The irony of this situation is hard to miss. As Yossi Klein Halevi puts it in The New Republic
, "Precisely at the moment when a majority of the Israeli people has accepted not just the political necessity but moral legitimacy of a Palestinian state, the overwhelming majority of the Palestinian people empowers its most hateful and triumphalist ideology."
The Likud has been quick to blame this turn of events on disengagement. Indeed, it is hard to escape the conclusion that the Palestinians felt they had nothing to lose on the diplomatic front, since PA paralysis and Israeli unilateralism ensured that no negotiations would ensue, and that withdrawals might continue even without negotiations.
The blame, however, over "who lost the PA" goes much deeper. Since 1993, it is estimated that the US alone gave $1.5 billion to the Palestinians, and had budgeted a further $234 million for this year. The European Union was slated to provide $615 million this year.
The international community continued to shovel money to the PA, regardless of whether the PA fought terrorism or not, and regardless of rampant corruption. It thereby demonstrated to Palestinians that the West cared only about maintaining the PA, despite Palestinian disenchantment with their leaders.
If there is a cautionary tale here, it is that Western support for unpopular regimes can backfire, that popular support cannot always be bought, and that there is a price to be paid for not holding the Palestinians, in this case, to signed agreements.
The West has a long record of undermining its own proclamations on Iran and the PA. Iranian violations of its nuclear commitments, not to mention its avid support for terrorism, should have triggered UN Security Council sanctions years ago. And why is anyone surprised that the PA would neither fight terrorism or clean up corruption when it was clear that aid would continue unfettered?
With regard to Iran and "Hamastan," the US and Europe are facing a classic choice between confrontation and appeasement. Neither is a case where radical tactics and objectives - such as racing to obtain nuclear weapons, support for terrorism, and seeking the destruction of Israel and the proliferation of Islamist regimes - can be negotiated away or assuaged through partial fulfillment.
The wider jihad against the West, of which the war against Israel is a part, will either gather momentum and succeed, or it will be confronted and defeated.
In both cases, it is not clear what level of confrontation will be sufficient. An undeniable starting point, however, is to stop maintaining business as usual to such a degree that it is tantamount to assistance.

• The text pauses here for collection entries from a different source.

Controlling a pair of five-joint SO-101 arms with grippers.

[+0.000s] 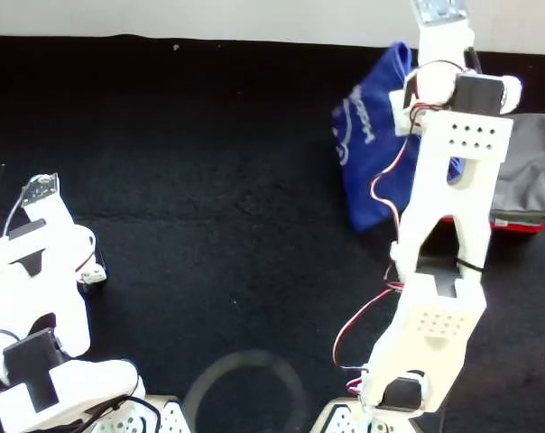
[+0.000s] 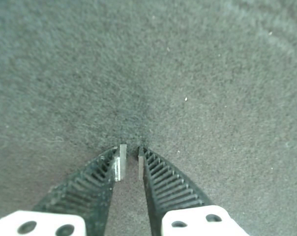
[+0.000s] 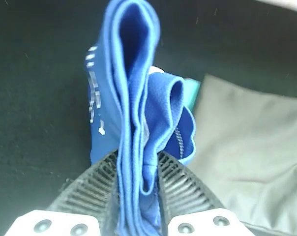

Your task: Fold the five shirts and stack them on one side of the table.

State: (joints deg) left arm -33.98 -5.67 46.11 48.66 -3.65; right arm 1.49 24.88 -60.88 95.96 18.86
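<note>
1. Our right gripper [image 3: 137, 160] clamps a bunched fold of the blue shirt [image 3: 133, 73], at the table's [image 1: 209, 162] far right.
2. This shirt is a fine mesh knit with white print.
3. Just beside it a folded grey shirt [image 3: 247, 147] lies flat on a red layer [image 1: 516, 227].
4. Our left gripper [image 2: 129, 156] sits over the dark, felt-like table cover, its ribbed fingers nearly together and holding nothing.

White arms [image 1: 457, 171]; black servo blocks [image 1: 40, 365]; red and white cables [image 1: 375, 188]; ribbed black end effector fingers [image 2: 165, 182].
</note>
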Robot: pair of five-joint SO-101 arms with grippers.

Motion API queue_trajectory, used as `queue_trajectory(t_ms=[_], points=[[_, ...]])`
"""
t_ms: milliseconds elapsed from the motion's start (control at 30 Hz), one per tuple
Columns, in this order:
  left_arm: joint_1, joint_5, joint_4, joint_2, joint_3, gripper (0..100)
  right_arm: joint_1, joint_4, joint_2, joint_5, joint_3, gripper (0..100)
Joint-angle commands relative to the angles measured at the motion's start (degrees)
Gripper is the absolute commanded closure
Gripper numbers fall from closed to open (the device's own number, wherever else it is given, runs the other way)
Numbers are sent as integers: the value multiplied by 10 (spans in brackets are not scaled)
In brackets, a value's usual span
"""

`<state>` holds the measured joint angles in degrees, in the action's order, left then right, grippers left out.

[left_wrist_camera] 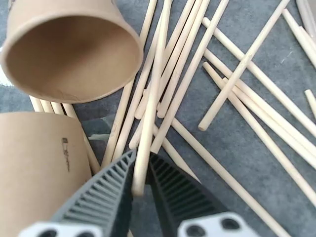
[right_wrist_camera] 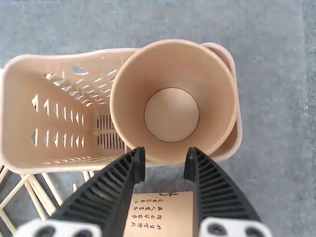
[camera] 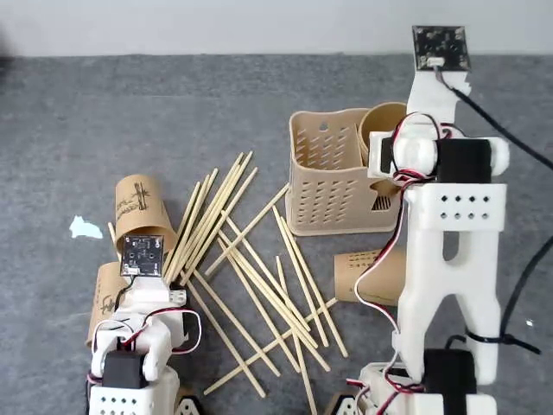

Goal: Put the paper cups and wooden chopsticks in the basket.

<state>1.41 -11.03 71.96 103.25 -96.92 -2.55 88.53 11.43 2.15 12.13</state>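
- My left gripper [left_wrist_camera: 141,157] is low over the table [camera: 69,130], its fingers pinched together on the end of one chopstick [left_wrist_camera: 153,98].
- Just beside that gripper, two paper cups lie on their sides: the printed cup [left_wrist_camera: 34,168] and the open-mouthed cup [left_wrist_camera: 69,49], which rests partly on some sticks.
- The loose chopsticks [camera: 259,277] lie scattered and crossing on the table between the two arms.
- A third cup [camera: 371,277] lies on its side near my right arm, in front of the basket [camera: 333,186].
- The basket stands upright, with the upright cup [right_wrist_camera: 173,103] in its end compartment.
- My right gripper [right_wrist_camera: 165,155] hangs over that cup's near rim, its fingers spread apart and gripping nothing.
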Motion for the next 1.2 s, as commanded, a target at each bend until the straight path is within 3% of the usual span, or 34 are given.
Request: queue_trajectory(t_ms=[0,100,367,733,1167], points=[[1,-1,2,9,5,988,-1,7,46,-7,14,859],[1,-1,2,9,5,988,-1,12,107,-10,11,859],[1,-1,2,9,5,988,-2,145,189,-10,0,859],[1,-1,2,9,5,988,41,138,321,-30,-275,860],[1,-1,2,9,5,988,86,-90,341,-27,-546,859]])
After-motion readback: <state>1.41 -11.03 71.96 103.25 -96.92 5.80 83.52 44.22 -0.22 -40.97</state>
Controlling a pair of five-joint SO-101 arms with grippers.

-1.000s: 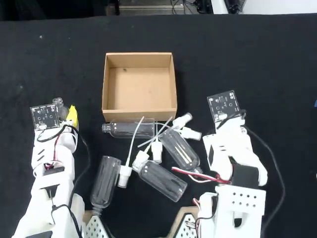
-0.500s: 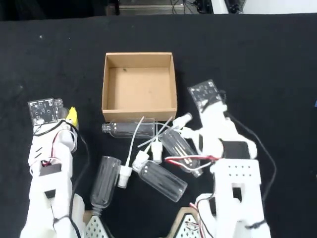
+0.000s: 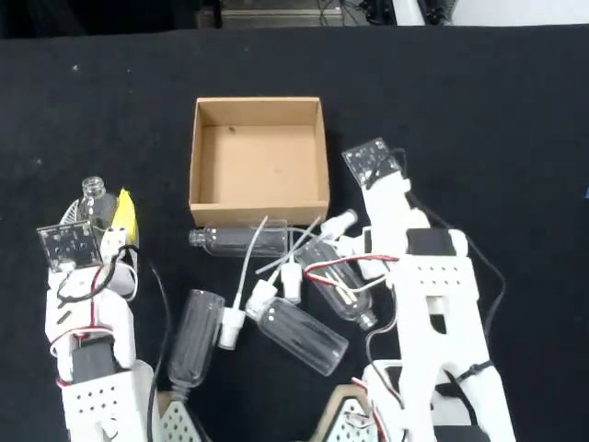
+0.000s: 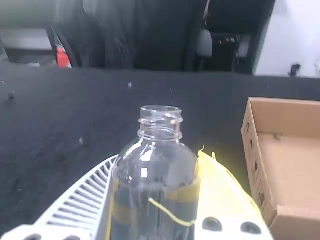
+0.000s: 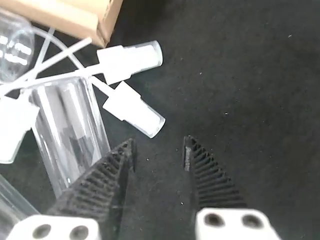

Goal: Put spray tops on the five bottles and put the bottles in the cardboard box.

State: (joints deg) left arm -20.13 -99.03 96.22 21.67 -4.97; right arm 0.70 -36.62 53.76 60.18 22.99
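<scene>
Well to the left of the open brown cardboard box (image 3: 259, 214), the left claw (image 4: 155, 192) is gripping an uncapped clear plastic bottle (image 4: 152, 170). It is closing around the bottle's body, with a white ribbed finger on one side and a yellow-taped finger (image 4: 222, 187) on the other. The bottle is standing upright, its open threaded neck rising above the fingertips.

Four more clear plastic bottles are lying on their sides on the black tabletop (image 3: 497, 110) in front of the box. One bottle (image 3: 195, 336) is lying off the front left corner, and a second bottle (image 3: 241, 241) is lying along the front wall, just beside it. A third bottle (image 3: 299, 333) is lying farther out in front, and a fourth bottle (image 3: 336, 276) is lying off the front right corner. White spray tops with thin dip tubes are lying scattered among them.

Off the box's front right corner, the right claw (image 5: 159, 147) is hanging open and holding nothing, its black ribbed fingers moderately apart. The nearest white spray top (image 5: 134, 110) is lying just beyond the fingertips, not touching them. Another spray top (image 5: 130, 57) is lying between it and the box corner.
</scene>
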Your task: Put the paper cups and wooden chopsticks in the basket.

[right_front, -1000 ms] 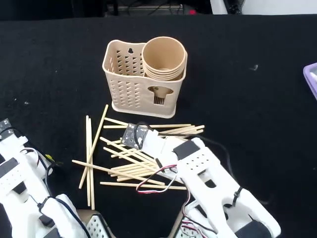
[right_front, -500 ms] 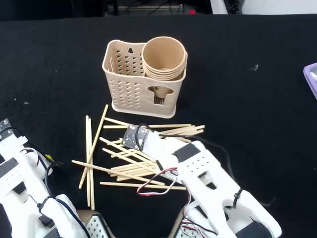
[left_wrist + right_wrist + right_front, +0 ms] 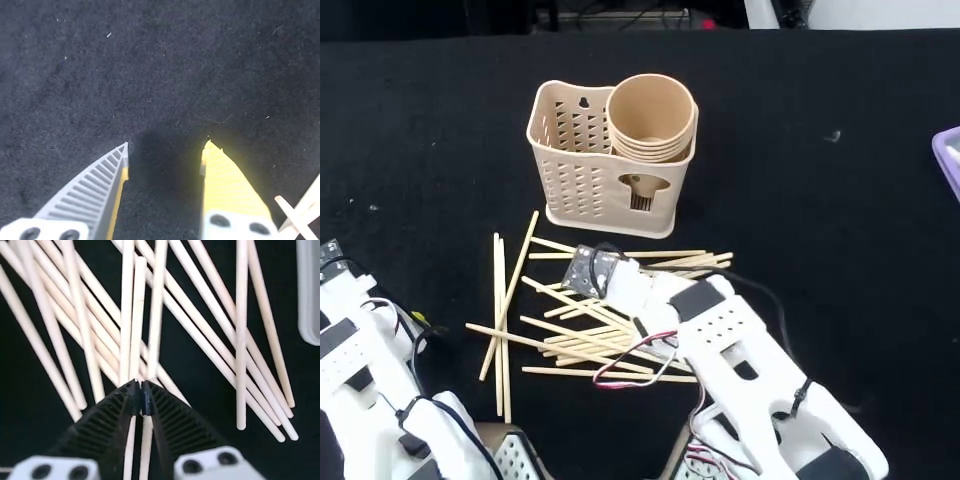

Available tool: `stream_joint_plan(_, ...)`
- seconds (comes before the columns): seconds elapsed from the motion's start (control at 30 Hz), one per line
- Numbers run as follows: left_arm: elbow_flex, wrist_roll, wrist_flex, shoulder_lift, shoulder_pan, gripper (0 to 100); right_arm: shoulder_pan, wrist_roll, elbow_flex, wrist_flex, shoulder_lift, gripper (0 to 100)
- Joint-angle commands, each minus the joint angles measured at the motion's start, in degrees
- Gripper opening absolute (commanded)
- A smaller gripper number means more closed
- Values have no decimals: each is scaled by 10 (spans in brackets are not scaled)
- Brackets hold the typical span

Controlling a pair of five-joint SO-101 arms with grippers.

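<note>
At six o'clock from the basket (image 3: 582,185), the wooden chopsticks (image 3: 156,315) lie scattered across the black tabletop (image 3: 820,250). The right end effector (image 3: 139,392) sits over the pile, jaws narrow, tips meeting. Paper cups (image 3: 651,108) stand stacked in the basket's three o'clock compartment. The left end effector (image 3: 165,145) hangs wide over the tabletop.

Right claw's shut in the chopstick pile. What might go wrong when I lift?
The right claw is shut at its tips on chopsticks that lie crossed with others, so lifting may drag or scatter neighbours. A tip-only hold could let them swivel or slip before reaching the basket.
</note>
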Motion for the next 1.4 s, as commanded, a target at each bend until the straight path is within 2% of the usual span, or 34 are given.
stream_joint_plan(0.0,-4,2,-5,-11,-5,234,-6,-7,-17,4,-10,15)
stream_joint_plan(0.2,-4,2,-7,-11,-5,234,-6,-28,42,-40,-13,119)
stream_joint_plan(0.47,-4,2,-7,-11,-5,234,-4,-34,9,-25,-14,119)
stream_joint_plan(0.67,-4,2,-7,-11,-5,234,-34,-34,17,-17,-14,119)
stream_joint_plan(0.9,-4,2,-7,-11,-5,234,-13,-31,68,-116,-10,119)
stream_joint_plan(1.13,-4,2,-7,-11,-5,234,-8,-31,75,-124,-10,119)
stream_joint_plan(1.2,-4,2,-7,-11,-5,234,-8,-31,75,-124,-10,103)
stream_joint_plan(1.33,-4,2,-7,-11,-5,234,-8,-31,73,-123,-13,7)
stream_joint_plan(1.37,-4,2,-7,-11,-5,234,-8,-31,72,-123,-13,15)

Accordingly, there should be no "trial period" for a Palestinian regime that includes, let alone is dominated by, Hamas. All EU assistance should be cut off, and not restored based on amorphous statements in English unmatched by any real action against terrorism. If Arab countries step in to fill in the gap, as we reported that Saudi Arabia may be poised to do, that is better than the West funding the hand that is shooting at it.
Iran is a much more serious problem, but the principle is the same: the first step is stop allowing the storm to gather. Iranian intentions are known, they need not be further gauged. If there is any chance of stopping the Iranian bomb short of military action, it is through swift and draconian sanctions.
The genocidal threats from Iran and Hamas can be met, provided the West stops trying to let its sworn enemies off the hook.